La fine di Gene Hackman: noi qui siamo più attenti agli anziani

La rubrica dello psicologo, a cura di Cesare Ammendola

Mi ha sconvolto. Come ho avuto già modo di scrivere altrove. Gene Hackman era un uomo di 95 anni con l’Alzheimer e problemi al cuore. Ha vissuto in esilio in casa per almeno una settimana con il cadavere dell’amata moglie. Senza capirlo. Senza rendersi conto. E attorno per settimane il silenzio holliwoodiano di tutto. 

Puoi essere un mito, ricchissimo, famoso, potente. E, ad un tempo, tragicamente solo come in una pagina di Shakespeare. 

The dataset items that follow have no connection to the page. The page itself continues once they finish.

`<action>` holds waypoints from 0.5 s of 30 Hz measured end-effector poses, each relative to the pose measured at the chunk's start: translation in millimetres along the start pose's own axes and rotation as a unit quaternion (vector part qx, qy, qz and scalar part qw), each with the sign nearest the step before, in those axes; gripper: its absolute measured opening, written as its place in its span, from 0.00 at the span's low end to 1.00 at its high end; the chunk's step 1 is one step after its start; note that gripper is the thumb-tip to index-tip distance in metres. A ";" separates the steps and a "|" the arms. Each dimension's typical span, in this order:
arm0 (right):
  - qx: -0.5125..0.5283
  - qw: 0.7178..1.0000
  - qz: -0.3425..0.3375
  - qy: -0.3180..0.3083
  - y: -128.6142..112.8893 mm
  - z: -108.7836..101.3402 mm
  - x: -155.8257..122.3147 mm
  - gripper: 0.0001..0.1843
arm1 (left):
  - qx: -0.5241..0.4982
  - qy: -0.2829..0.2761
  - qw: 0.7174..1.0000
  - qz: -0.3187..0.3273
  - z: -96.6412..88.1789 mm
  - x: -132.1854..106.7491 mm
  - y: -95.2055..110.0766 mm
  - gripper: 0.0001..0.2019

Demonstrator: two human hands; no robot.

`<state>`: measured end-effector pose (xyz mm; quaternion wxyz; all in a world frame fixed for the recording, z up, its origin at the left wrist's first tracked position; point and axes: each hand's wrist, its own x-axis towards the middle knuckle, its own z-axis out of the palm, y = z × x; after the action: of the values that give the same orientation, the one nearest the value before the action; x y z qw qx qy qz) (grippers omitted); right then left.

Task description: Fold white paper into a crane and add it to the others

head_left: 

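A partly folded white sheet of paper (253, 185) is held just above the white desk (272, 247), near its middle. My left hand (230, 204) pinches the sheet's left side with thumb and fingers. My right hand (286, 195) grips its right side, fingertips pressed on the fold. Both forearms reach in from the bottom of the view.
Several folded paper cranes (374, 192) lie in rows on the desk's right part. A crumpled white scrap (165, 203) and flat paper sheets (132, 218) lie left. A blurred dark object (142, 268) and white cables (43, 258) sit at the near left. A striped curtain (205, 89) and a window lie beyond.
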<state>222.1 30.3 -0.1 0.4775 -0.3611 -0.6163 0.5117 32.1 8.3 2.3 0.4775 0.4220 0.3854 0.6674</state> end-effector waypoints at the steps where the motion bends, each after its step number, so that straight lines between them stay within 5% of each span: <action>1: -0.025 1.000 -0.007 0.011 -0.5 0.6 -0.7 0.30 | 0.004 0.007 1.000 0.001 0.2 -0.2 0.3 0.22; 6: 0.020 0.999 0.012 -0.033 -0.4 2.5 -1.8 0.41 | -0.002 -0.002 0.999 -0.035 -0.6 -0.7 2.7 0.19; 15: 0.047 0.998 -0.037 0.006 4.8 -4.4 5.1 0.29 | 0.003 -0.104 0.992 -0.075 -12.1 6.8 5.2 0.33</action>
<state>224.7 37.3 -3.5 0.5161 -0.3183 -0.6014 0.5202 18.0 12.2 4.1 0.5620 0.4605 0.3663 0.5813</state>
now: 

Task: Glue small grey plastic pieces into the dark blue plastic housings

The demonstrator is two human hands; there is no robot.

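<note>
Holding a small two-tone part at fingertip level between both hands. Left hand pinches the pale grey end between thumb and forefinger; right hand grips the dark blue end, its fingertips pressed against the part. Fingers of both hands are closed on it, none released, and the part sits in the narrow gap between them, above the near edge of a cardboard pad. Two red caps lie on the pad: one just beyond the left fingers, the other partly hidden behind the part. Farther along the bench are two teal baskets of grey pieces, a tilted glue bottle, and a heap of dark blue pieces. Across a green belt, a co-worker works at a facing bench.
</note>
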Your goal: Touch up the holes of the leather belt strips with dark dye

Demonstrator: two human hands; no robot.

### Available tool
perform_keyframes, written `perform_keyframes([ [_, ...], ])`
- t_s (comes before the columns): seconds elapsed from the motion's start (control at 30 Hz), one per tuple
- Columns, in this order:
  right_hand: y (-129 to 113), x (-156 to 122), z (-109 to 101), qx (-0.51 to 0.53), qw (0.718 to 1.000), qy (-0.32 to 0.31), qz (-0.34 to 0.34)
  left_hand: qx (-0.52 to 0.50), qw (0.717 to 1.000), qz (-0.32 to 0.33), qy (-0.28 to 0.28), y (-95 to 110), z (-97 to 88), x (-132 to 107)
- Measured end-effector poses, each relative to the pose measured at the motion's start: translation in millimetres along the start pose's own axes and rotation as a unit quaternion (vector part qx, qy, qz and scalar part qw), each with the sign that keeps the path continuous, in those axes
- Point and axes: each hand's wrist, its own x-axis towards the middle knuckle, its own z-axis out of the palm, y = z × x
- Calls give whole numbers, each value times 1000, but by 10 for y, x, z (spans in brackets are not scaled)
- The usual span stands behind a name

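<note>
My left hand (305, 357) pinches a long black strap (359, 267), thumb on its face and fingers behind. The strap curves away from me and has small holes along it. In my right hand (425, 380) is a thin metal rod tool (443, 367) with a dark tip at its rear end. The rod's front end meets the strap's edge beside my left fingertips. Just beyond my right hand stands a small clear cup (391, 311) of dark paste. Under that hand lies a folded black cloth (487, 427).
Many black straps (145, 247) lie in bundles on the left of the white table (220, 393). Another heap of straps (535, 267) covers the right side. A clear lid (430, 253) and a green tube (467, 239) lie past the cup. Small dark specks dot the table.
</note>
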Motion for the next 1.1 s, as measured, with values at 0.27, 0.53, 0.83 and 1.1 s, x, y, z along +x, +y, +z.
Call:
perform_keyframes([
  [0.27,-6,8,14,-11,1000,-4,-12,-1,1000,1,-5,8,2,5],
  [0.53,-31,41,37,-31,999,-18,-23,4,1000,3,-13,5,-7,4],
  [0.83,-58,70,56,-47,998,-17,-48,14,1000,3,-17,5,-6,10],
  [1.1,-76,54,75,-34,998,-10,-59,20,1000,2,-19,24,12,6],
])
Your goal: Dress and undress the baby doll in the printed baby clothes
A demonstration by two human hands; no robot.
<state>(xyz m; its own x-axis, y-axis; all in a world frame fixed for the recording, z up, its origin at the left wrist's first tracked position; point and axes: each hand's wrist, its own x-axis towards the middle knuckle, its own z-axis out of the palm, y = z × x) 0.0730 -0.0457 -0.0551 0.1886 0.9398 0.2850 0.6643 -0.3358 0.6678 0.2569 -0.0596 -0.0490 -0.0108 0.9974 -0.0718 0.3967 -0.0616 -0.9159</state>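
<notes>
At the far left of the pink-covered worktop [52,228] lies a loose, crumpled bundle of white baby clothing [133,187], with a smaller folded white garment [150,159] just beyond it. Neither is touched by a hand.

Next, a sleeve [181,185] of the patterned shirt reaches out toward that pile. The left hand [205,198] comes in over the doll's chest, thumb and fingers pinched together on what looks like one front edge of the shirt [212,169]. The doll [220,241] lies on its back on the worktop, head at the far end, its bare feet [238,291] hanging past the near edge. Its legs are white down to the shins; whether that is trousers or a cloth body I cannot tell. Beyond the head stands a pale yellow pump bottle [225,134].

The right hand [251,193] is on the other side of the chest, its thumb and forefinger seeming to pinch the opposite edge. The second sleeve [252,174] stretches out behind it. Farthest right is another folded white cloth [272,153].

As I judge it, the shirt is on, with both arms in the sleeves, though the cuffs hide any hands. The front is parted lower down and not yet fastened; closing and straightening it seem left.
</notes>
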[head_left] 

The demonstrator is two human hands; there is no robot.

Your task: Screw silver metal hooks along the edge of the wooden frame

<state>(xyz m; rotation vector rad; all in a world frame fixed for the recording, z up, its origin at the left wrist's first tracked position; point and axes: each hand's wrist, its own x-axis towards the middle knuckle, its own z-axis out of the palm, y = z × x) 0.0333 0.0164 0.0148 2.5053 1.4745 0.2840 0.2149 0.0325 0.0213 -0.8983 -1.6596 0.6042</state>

Ora. I paesi della Sicilia sono tristi. Provinciali. Arretrati. Senza futuro. Questi spigoli del mondo che abitiamo non di rado sono deprimenti. Diciamolo. Tuttavia, mi piace illudermi che una luce intermittente di dignità sopravviva tra noi e tra i nostri bambini: in qualche modo, noi siculini vogliamo prenderci cura dei nostri genitori, dei nostri nonni, dei nostri vicini. Una telefonata, una visita alla casa di riposo, una badante, una clinica. E non di rado, ancora meglio, la scelta di coccolarli a casa nostra. Fino alla fine.

Voglio illudermi che tra noi questa storia di Hackman non sarebbe potuta accadere, perlomeno non in questo modo. E per una ragione: in un inconfessabile modo, ogni bambino cresciuto nelle strade di questi nostri paesini di merda, ha imparato a essere “mamma” di qualcuno e di qualcosa. 

E questo è ciò che distingue l’inferno della Siberia dai vicoli scalcinati della Sicilia. 

Anche nel più femminile dei giorni di marzo.